SWMBO only has a fairly long but thin garden which packed full of lovely flowers that she is very fond of..besides she's just said "no f*&^&*in way"

PS. I'm still keep to pop round for some Ash (for the mallet handle) when is a good time this week?

Togs
 
twothumbs":3fnf9l0u said:
Hi. Regarding the 20% thing, I was told many years ago by my then local sawmill, when I askied about MC that all their timber they sold was at 20% (or possibly it was 22%). They couldn't sell it as dried above that. I knew nothing (and know little more now) but there is probably a bit of truth or a mixed-up story here. It may also be linked to dry rot values etc. The wood I got at 1 1/2" was very stable. I bought more than 10 years ago some 2 1/2" and 3" Beech which was wind blown and air dried. It was about 20% but left it for a few months perhaps a year in my garage and it came down to about 16 if I remember rightly, Anyway it has been very stable and has been my bench evet since in the same garage Best wishes.

Hello Twothumbs,

20% is the usual figure quoted for air dried timber & that might be needed for firewood...perhaps if it is sold as dried then that must be the level..

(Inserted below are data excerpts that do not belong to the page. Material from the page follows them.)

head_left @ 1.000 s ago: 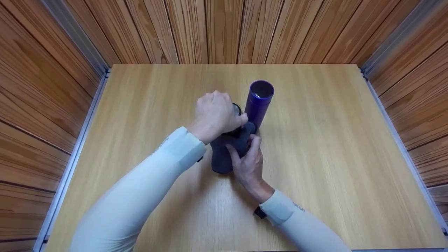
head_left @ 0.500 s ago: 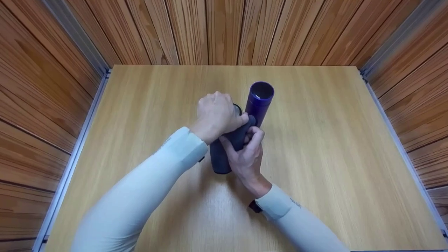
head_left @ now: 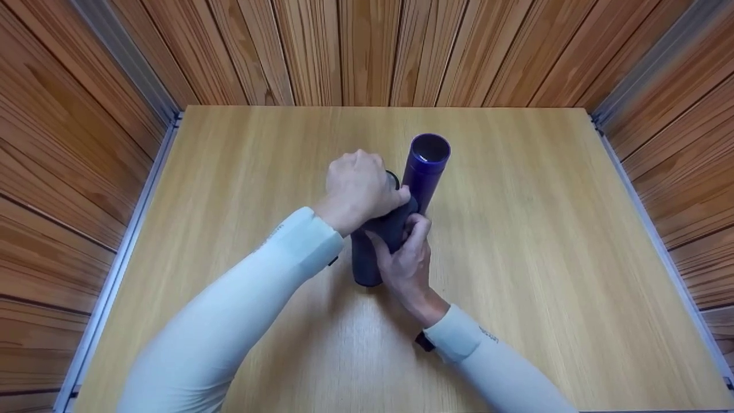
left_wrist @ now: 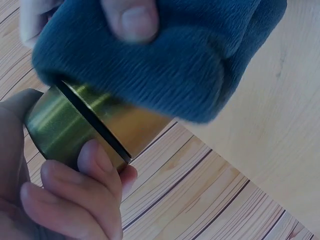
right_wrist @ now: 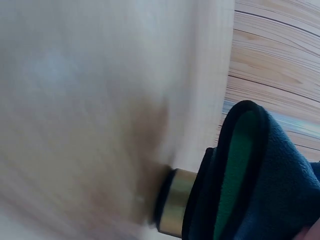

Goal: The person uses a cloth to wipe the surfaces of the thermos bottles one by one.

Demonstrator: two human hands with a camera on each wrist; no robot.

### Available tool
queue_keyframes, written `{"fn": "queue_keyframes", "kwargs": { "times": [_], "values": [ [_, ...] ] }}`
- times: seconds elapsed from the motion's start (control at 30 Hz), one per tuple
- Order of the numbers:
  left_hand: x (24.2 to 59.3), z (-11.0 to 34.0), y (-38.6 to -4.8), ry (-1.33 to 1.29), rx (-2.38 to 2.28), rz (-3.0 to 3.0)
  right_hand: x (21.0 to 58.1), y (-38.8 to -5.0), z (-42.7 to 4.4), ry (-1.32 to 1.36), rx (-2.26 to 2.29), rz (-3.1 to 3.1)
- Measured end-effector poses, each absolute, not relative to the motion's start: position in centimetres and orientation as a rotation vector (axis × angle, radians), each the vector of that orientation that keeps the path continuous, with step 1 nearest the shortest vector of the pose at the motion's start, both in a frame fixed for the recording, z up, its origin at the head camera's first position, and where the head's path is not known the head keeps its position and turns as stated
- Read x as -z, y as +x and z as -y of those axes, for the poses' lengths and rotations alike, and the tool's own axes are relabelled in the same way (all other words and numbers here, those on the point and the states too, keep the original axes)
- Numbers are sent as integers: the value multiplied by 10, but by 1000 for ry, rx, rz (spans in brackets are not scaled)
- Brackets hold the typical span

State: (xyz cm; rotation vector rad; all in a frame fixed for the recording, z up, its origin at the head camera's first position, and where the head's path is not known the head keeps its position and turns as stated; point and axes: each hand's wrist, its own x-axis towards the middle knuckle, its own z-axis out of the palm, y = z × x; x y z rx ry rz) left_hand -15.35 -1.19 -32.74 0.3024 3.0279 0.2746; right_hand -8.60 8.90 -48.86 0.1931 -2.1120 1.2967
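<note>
flask (left_wrist: pixel 112 120): middle hidden by cloth (left_wrist: pixel 165 70) | purple cylinder (head_left: pixel 423 178): base hidden | sleeve lettering (head_left: pixel 488 335): too small to read

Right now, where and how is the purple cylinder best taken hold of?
Perhaps grip the purple cylinder high on its wall, from the right: it appears upright, its rounded upper right shows uncovered, and the cloth, left hand and right hand crowd its left and near sides.

In the head view, a pale wood-grained table (head_left: pixel 562 258) fills the centre and runs off the lower edge, a soft sheen of light (head_left: pixel 367 338) at bottom centre. Reddish-brown planks line the back wall (head_left: pixel 367 51) across the top, the left wall (head_left: pixel 51 160) and the right wall (head_left: pixel 694 155). Grey metal posts stand in the upper-left corner (head_left: pixel 129 57) and upper-right corner (head_left: pixel 651 60).
</note>
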Motion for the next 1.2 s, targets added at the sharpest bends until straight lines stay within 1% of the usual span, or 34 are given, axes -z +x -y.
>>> {"fn": "queue_keyframes", "kwargs": {
  "times": [0.23, 0.53, 0.7, 0.93, 1.2],
  "values": [
    [326, 10, -152, 298, -241, -3014, 494, -81, -94, 136, -1326, 2206],
    [327, 12, -152, 297, -230, -3030, 470, -84, -87, 112, -1324, 2133],
    [327, 13, -153, 300, -237, -3022, 464, -88, -82, 104, -1262, 2116],
    [325, 16, -154, 280, -266, -3009, 474, -92, -83, 121, -1193, 2195],
    [324, 16, -155, 267, -280, -2981, 487, -86, -90, 114, -1281, 2283]
  ]
}}
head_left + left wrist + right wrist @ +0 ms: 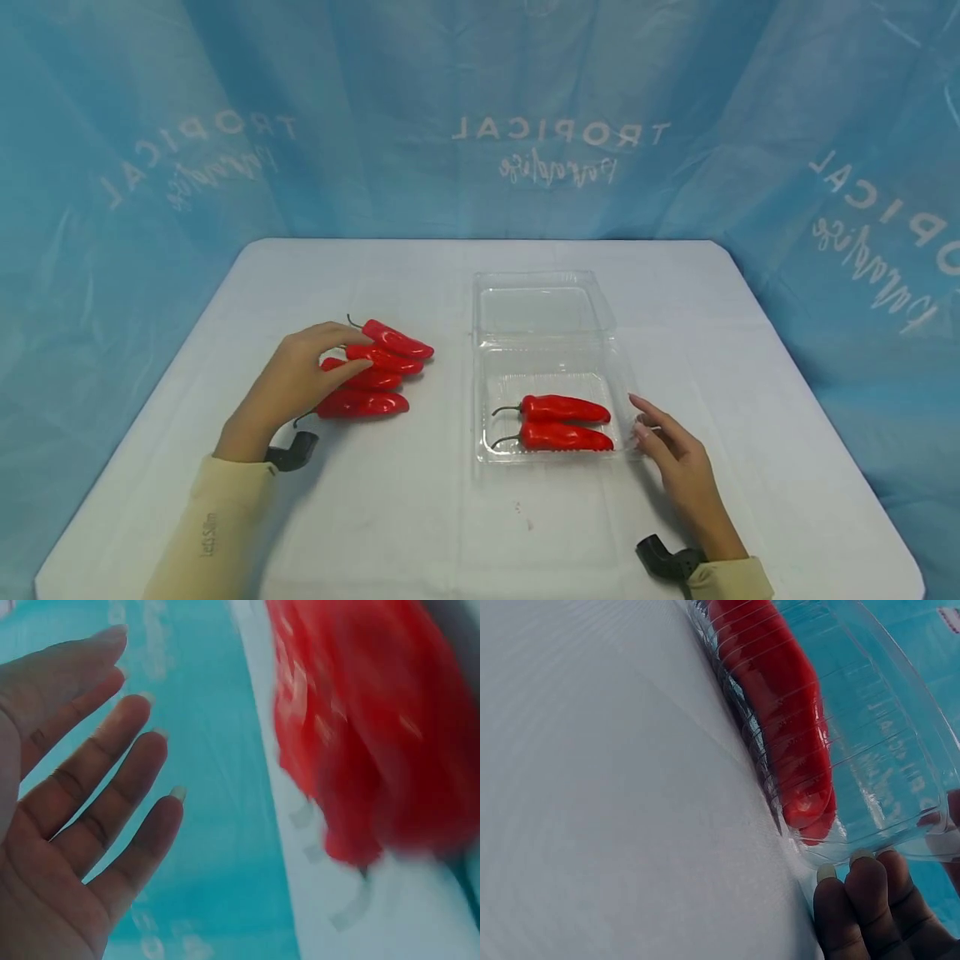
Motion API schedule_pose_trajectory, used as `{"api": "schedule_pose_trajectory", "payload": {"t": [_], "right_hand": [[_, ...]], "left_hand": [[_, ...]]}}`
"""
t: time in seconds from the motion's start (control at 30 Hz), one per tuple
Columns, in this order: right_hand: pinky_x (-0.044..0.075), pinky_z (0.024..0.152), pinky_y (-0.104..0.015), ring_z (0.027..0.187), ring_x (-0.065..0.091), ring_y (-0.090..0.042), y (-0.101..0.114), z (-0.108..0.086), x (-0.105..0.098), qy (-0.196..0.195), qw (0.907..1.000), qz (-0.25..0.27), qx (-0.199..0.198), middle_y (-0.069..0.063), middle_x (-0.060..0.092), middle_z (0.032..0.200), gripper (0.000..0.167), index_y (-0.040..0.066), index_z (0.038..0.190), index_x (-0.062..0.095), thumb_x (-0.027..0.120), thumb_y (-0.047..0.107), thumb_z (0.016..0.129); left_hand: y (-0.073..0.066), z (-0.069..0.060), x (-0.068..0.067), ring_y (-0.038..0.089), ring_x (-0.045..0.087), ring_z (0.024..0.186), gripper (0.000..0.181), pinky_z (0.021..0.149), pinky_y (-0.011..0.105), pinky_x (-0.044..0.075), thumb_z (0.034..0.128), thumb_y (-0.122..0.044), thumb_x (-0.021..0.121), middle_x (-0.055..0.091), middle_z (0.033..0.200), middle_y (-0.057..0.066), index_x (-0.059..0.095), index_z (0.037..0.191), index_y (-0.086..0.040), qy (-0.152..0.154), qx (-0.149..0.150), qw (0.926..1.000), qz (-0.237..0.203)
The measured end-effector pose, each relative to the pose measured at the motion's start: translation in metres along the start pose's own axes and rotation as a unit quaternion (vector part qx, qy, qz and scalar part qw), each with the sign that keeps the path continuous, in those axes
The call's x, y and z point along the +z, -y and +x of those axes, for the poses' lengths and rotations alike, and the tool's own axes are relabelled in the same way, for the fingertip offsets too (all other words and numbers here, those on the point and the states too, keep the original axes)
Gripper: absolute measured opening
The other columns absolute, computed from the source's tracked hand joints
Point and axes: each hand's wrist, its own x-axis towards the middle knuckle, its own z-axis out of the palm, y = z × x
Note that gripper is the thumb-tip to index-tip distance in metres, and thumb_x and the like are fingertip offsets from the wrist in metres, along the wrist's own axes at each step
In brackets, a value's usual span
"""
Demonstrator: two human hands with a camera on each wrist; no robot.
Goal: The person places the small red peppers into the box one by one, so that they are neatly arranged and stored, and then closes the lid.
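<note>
Several red chili peppers [362, 405] lie side by side on the left of the table. Over them my left hand [307, 367] reaches with thumb and fingers apart. The left wrist view has that palm [67, 847] with nothing in it, beside blurred red peppers [352, 712]. A clear plastic clamshell container [483, 375] stands right of centre, its lid [540, 304] laid back. Two red peppers [566, 408] rest in its base, stems to the left. My right hand [686, 471] lightly holds the base's right edge, fingertips [866, 881] against the outer wall.
A white table [397, 517] carries everything. Blue curtains [555, 67] with printed lettering hang behind it and along both sides. Black wrist-worn devices [292, 452] sit beneath both wrists.
</note>
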Motion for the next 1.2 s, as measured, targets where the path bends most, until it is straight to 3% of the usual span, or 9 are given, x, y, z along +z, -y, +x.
{"api": "schedule_pose_trajectory", "payload": {"t": [0.13,0.4,0.77,1.2], "right_hand": [[0.054,0.081,-0.017,0.091,0.063,-0.014,-0.002,0.0,-0.001,0.004,0.9999,-0.001,-0.011,-0.009,0.062,0.118,0.041,0.018,0.148,0.056,0.057,0.021,0.106],[0.055,0.081,-0.018,0.092,0.064,-0.014,-0.002,0.0,-0.002,-0.003,1.0,-0.001,0.0,-0.005,0.062,0.118,0.041,0.023,0.147,0.057,0.058,0.023,0.106],[0.055,0.081,-0.018,0.092,0.063,-0.015,-0.002,0.0,-0.001,-0.003,1.0,0.001,0.009,-0.004,0.062,0.118,0.042,0.024,0.147,0.057,0.058,0.024,0.106],[0.054,0.08,-0.018,0.091,0.063,-0.015,0.0,-0.001,0.0,0.003,0.9999,0.013,-0.004,-0.009,0.061,0.119,0.042,0.019,0.148,0.056,0.058,0.021,0.106]], "left_hand": [[0.021,-0.02,0.003,0.034,0.061,0.118,0.044,0.089,0.059,0.056,0.0827,-0.016,0.087,0.068,0.124,0.009,0.071,0.124,-0.017,0.007,-0.028,0.9996,-0.001],[0.04,-0.047,0.026,0.034,0.057,0.125,0.05,0.093,0.056,0.055,0.0778,-0.019,0.092,0.069,0.127,0.006,0.072,0.124,-0.019,0.028,-0.025,0.9991,-0.02],[0.041,-0.055,0.036,0.039,0.054,0.127,0.055,0.092,0.056,0.056,0.0784,-0.014,0.09,0.063,0.134,0.013,0.07,0.129,-0.016,0.039,-0.048,0.9981,-0.002],[0.042,-0.057,0.036,0.038,0.057,0.125,0.052,0.09,0.055,0.056,0.0797,-0.01,0.088,0.065,0.132,0.013,0.071,0.128,-0.014,0.01,-0.014,0.9998,0.002]]}}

20% is the usual starting point I usually get my timer at but I need 8 or 9%. You did the correct thing by waiting & leaving the wood in the room it will be used & 16% is easily reached in a garage but I do not have access to one anymore..and can't wait a year.

Don't get me started on benches..I spent a lovely week on holiday in the sun reading & pondering all things workbench-like & am just as eager to build one of my own..I need more spare time.
 
Bradshaw Joinery":intd2tff said:
the best time for felling is between december and february, Sappy wood is harder to dry and requires more conditioning/is more likely to case harden. i think oak is quite good for being kilned straight away, but if it was left to air dry first i think it means avoiding alot of the conditioning process invloved with kiln drying. as the slow drying and absorbtion of moisture during evening hours helps to avoid case hardening.

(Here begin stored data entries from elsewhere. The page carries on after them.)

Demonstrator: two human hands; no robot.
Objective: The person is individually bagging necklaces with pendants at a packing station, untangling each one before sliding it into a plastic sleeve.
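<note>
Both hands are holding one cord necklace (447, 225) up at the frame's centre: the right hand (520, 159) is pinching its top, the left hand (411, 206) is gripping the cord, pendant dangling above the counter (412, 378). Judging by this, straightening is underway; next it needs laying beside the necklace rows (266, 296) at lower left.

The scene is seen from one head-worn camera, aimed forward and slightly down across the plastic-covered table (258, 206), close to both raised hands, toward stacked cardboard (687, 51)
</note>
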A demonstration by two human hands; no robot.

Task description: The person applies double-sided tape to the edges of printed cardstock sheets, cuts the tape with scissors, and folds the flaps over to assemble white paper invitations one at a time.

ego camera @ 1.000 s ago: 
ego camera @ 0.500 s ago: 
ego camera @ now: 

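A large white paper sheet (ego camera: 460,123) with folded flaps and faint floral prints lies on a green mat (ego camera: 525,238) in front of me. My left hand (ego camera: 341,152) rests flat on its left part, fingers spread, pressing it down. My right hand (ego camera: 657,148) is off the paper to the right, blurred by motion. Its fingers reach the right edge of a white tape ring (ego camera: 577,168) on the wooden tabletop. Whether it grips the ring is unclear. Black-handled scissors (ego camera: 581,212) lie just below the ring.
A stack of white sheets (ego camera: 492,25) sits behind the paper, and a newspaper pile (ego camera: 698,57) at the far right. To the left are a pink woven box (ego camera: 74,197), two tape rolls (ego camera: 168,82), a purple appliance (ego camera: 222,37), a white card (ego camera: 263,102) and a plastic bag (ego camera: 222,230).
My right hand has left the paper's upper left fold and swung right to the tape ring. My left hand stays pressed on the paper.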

thats as far as understand it anyway.

Hello Olly,

Thanks for your reply..is this problem to do with hot steam kilns or just accelerated drying?

It makes sense about night time absorbtion of moisture ..misting my kiln every night would be a chore...BUT ha! we've just taken down a misting system from the factory where my workshop is (it was a print works & so needed a constant level of humidity). It was a simple system so I could easily reuse it.. I wondered how many people it made ill over the years.